Suspension is a 2015 Canadian slasher film directed by Jeffery Scott Lando and written by Kevin Mosley, starring Ellen MacNevin, Courtney Paige, Sage Brocklebank, Taylor Russell and Duncan Ollerenshaw.

==Cast==
- Ellen MacNevin as Emily
- Courtney Paige as Theresa
- Sage Brocklebank as Deputy Jacobs
- Taylor Russell as Carrie
- Duncan Ollerenshaw as Sheriff Mitchum
- Connor and Owen Fielding as Jeremy
- Barry Nerling as Tom
- Steve Richmond as Jason
- Rustin Gresiuk as Frank
- Chilton Crane as Mrs. Vera Miller
- Lisa Ovies as Paula
- Johannah Newmarch as Alice
- Chris Nowland as Alice

==Release==
The film premiered at London Film4 Frightfest on 31 August 2015 as part of the 8 Films to Die For.

==Reception==
The film received polarising reviews from critics. Phil Wheat of Nerdly gave the film a 5 stars out of 5 and called it a "refreshing new take on a well-worn formula that revitalises the slasher movie in much the same way Wes Craven’s Scream did almost twenty years ago; whilst also subverting all that we know about this much-maligned, and often-denigrated, of horror genres." Jeff Mohr of Gruesome Magazine gave the film a score of 4 out of 5 and wrote that Lando and Mosley "do an excellent job of telling a complex story on a low budget while still making it look good". Mohr also praised the performances of MacNevin, Ollerenshaw, Brockleback, Russell and Paige. HorrorNews.net gave the film a score of 9 out of 10, praising the characters and the twist ending.

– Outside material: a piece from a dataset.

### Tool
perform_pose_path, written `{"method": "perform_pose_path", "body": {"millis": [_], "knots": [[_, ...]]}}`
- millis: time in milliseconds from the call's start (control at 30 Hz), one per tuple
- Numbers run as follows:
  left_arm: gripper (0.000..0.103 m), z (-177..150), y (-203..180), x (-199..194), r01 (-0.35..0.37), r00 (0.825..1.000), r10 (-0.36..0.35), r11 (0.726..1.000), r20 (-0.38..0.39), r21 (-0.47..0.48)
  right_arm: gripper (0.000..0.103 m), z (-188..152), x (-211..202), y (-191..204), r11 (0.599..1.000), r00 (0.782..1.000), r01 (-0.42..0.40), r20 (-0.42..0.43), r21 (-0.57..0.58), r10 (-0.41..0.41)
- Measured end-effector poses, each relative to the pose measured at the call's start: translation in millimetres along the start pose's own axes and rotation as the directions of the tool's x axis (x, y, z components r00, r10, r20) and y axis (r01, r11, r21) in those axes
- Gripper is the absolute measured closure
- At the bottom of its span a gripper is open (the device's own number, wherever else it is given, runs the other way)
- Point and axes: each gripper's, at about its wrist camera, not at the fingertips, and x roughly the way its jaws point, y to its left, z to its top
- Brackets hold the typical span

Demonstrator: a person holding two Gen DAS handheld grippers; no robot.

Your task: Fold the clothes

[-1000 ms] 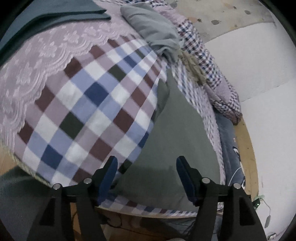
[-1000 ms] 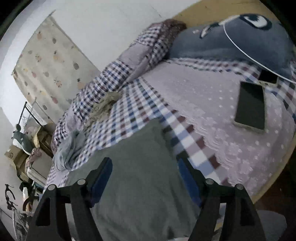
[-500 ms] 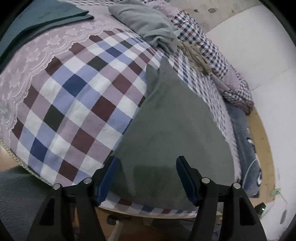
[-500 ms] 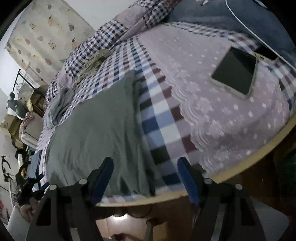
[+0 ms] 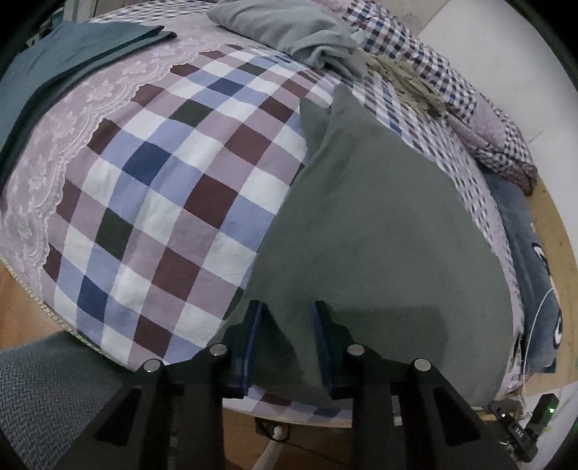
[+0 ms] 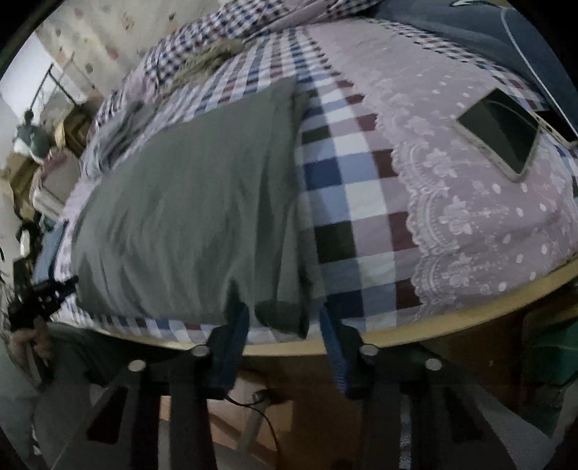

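Your checked bedspread (image 5: 173, 188) carries the grey-green garment (image 5: 379, 231), spread flat along its near edge. Your left gripper (image 5: 287, 307) straddles the garment's near left corner, jaws partly closed; your right gripper (image 6: 285, 312) likewise brackets the near right corner. A phone (image 6: 500, 133) lies well apart.

A garment (image 5: 379, 235) lies flat on the bed (image 5: 173, 188) near its front edge; crumpled clothes (image 5: 289, 32) sit behind it, a phone (image 6: 500, 133) to its right.
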Motion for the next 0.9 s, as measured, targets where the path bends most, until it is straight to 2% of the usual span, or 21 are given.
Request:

Ted Hentschke of Dread Central rated the film 2 stars out of 5 and wrote that while it "starts off strong", it eventually "becomes convoluted and full of holes, all in an attempt to mask the obvious inevitable plot twist." He criticised the twist, writing that it "ruins much of the film." Joel Harley of Starburst wrote that "for all its good intentions, the finale is just so wrong and so utterly misplaced, that it derails absolutely everything which has gone before. Here endeth the review: honestly, it’s that bad." Film critic Kim Newman wrote: "This well-crafted and ingenious essay in – and on – the slasher movie falters at the end by delivering a derivative twist that prompts an ‘is that all there is?’ let-down at precisely the point the movie ought to be going into overdrive."